Work order —
Lines to restate from the data below: from the one containing "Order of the" to the one containing "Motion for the", both included. Give them again exactly, and only them.

Given data —
= Beginning of Section =

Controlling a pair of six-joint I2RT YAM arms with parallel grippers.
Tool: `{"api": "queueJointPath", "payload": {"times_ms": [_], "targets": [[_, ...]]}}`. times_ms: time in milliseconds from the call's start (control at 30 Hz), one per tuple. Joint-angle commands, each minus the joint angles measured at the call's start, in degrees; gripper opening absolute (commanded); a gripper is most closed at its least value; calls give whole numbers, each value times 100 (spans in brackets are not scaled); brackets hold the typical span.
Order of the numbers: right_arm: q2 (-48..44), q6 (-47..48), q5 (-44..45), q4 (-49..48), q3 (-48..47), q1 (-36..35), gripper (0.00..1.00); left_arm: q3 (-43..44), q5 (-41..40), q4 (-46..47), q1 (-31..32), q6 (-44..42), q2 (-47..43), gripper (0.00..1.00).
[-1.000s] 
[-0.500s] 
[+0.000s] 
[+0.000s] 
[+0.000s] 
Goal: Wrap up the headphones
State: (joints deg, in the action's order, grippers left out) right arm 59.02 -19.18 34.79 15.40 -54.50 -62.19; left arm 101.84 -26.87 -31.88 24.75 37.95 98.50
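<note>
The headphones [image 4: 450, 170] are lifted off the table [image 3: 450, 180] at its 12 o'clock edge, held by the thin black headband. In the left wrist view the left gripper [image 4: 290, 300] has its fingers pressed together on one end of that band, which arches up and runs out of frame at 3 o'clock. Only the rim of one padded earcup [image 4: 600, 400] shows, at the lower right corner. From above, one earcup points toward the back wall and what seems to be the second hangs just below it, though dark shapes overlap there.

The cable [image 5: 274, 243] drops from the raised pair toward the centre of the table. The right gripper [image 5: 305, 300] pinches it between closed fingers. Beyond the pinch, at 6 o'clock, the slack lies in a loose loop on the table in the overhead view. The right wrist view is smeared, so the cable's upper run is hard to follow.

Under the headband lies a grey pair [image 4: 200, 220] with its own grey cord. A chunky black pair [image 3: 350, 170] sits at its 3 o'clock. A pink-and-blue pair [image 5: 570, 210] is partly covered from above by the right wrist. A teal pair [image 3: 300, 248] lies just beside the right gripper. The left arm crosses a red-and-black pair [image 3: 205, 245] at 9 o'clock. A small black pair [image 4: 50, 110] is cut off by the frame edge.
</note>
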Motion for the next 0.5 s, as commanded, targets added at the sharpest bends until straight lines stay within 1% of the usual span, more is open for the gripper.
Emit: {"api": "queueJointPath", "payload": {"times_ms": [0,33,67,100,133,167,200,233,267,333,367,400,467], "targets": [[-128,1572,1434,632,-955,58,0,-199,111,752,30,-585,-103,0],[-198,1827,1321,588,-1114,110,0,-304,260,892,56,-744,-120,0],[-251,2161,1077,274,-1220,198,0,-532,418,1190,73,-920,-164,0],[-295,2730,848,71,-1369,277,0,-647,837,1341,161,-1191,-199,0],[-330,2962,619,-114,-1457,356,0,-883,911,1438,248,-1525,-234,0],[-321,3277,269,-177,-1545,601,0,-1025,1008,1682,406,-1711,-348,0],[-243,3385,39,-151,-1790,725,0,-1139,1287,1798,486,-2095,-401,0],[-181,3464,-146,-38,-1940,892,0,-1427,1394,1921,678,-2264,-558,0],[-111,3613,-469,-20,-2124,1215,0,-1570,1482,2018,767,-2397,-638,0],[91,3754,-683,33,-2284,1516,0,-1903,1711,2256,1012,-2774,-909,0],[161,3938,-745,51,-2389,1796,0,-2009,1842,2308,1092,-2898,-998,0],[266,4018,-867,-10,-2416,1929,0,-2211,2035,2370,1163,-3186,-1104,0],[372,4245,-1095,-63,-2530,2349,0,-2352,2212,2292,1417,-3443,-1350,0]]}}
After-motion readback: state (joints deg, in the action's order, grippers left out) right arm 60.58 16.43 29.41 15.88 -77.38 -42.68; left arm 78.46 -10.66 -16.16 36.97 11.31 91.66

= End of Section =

The completed task —
Order of the numbers: right_arm: q2 (-48..44), q6 (-47..48), q5 (-44..45), q4 (-49..48), q3 (-48..47), q1 (-36..35), gripper (0.00..1.00); left_arm: q3 (-43..44), q5 (-41..40), q4 (-46..47), q1 (-31..32), q6 (-44..42), q2 (-47..43), gripper (0.00..1.00).
[-1.000s] 
[-0.500s] 
[+0.000s] 
[+0.000s] 
[+0.000s] 
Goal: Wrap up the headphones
State: (joints deg, in the action's order, grippers left out) right arm 59.02 -19.18 34.79 15.40 -54.50 -62.19; left arm 101.84 -26.87 -31.88 24.75 37.95 98.50
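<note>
The headphones [image 4: 450, 170] are lifted off the table [image 3: 450, 180] at its 12 o'clock edge, held by the thin black headband. In the left wrist view the left gripper [image 4: 290, 300] has its fingers pressed together on one end of that band, which arches up and runs out of frame at 3 o'clock. Only the rim of one padded earcup [image 4: 600, 400] shows, at the lower right corner. From above, one earcup points toward the back wall and what seems to be the second hangs just below it, though dark shapes overlap there.

The cable [image 5: 274, 243] drops from the raised pair toward the centre of the table. The right gripper [image 5: 305, 300] pinches it between closed fingers. Beyond the pinch, at 6 o'clock, the slack lies in a loose loop on the table in the overhead view. The right wrist view is smeared, so the cable's upper run is hard to follow.

Under the headband lies a grey pair [image 4: 200, 220] with its own grey cord. A chunky black pair [image 3: 350, 170] sits at its 3 o'clock. A pink-and-blue pair [image 5: 570, 210] is partly covered from above by the right wrist. A teal pair [image 3: 300, 248] lies just beside the right gripper. The left arm crosses a red-and-black pair [image 3: 205, 245] at 9 o'clock. A small black pair [image 4: 50, 110] is cut off by the frame edge.
</note>
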Motion for the next 0.5 s, as commanded, targets added at the sharpest bends until straight lines stay within 1% of the usual span, more is open for the gripper.

This concludes the answer to the exercise.